Have you filed a bug?

Dave Richards said...

Bugs filed and hard fought :)


https://bugzilla.mozilla.org/show_bug.cgi?id=919076

https://bugzilla.mozilla.org/show_bug.cgi?id=961080

Anonymous said...

I think in general Mozilla really doesn't really care that much about Linux anymore.

They justify it by saying that Windows is where the bulk of the users are.

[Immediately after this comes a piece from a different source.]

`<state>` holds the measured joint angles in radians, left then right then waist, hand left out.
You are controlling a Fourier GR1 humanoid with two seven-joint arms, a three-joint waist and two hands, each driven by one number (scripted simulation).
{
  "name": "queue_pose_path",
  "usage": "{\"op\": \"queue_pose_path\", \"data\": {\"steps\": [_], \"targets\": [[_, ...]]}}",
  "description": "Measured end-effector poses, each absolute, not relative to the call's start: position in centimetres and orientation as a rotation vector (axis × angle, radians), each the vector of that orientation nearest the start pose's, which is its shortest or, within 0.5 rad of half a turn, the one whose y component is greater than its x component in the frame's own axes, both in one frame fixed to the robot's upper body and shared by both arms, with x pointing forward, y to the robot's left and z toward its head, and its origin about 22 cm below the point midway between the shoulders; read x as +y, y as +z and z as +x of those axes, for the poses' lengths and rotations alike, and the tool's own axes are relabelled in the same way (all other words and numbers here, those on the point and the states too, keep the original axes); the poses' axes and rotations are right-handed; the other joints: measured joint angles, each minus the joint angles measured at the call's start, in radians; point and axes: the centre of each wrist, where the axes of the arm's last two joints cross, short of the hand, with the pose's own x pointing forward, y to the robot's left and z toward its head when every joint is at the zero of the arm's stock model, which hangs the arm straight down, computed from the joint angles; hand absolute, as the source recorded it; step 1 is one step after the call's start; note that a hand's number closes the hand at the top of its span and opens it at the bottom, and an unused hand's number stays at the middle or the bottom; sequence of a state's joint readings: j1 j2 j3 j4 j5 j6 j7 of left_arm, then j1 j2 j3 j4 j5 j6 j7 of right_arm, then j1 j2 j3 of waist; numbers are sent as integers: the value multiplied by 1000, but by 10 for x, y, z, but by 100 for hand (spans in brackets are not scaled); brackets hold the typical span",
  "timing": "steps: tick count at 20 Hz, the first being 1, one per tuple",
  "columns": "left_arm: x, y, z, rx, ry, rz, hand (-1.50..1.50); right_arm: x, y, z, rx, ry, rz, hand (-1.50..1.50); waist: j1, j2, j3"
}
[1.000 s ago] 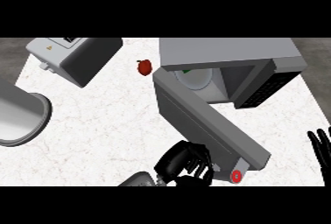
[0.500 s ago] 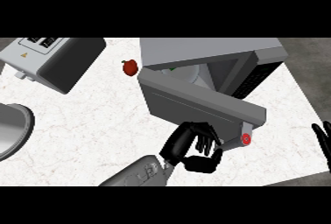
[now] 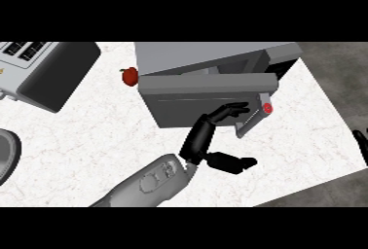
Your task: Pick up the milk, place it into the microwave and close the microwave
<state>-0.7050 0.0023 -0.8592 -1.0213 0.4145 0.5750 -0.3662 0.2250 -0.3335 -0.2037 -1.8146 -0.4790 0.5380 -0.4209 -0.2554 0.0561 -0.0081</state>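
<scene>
The grey microwave (image 3: 215,54) stands at the back of the counter. Its door (image 3: 187,99), with a red button (image 3: 267,108) at its right end, is swung almost shut, and only a narrow gap shows above it. My left hand (image 3: 199,140) is open, its straight fingers (image 3: 231,111) resting against the door's front near the handle end and its thumb (image 3: 231,163) sticking out to the right. No milk shows in the view. My right hand (image 3: 360,145) rests open at the right edge, fingers up.
A red fruit (image 3: 129,75) lies just left of the microwave. A grey toaster (image 3: 45,68) stands at the back left. Part of a round metal vessel (image 3: 4,156) shows at the left edge. The counter (image 3: 79,146) ends at the right, by my right hand.
The microwave door has swung from wide open to nearly shut. My left hand has uncurled and moved forward against the door. The right hand has stayed at the edge.
</scene>
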Motion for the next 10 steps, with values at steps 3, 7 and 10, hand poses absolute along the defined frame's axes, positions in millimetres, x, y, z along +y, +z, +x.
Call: {"op": "queue_pose_path", "data": {"steps": [3, 7, 10], "targets": [[4, 20, 298, -1898, -430, -247, -150, -352, 61, 185, -2109, 168, 410, -150, -22, 7, 1], [2, 27, 308, -1919, -402, -231, -150, -352, 69, 191, -2116, 187, 446, -150, -42, 15, 1], [0, 34, 316, -1932, -384, -219, -150, -351, 74, 196, -2118, 201, 478, -150, -55, 20, 2]]}}
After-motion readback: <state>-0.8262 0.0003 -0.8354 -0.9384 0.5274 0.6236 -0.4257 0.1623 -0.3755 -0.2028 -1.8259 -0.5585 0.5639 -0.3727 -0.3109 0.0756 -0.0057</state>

My Firefox has been crashing a lot since about 24 too.

Anonymous said...

It may make sense to transition to Firefox's Extended Support Release (ESR) version, available at https://www.mozilla.org/en-US/firefox/organizations/

ESR builds are supported for one year and receive regular security updates, so you have a stable development / testing / certification target.

Dave Richards said...

Always appreciate feedback. ESR was reviewed in the past and is not a fit for us. The trend that we are seeing now is that browsers need security patches, new features and bug fixes. If we had an intranet web application that was more static ESR would be perfect. But we are seeing that cloud based apps are continually requesting the latest version of browser and even our intranet vendors are patching so much and requesting upgrades to the latest browser as well. In fact, our users are struggling with a bug right now in some intranet software because we have not been able to upgrade.

Anonymous said...

"Do I need to start testing Chrome?"

Why would something that releases even faster than Firefox and has a black hole bug tracker be a better choice?

https://support.google.com/chrome/answer/95315?hl=en

"We appreciate your help! In most cases we won't be able to send you an individualized response, but we'll investigate your report and use the information you provide to improve Google Chrome."

-adamw, blogger comment authentication is a disaster zone.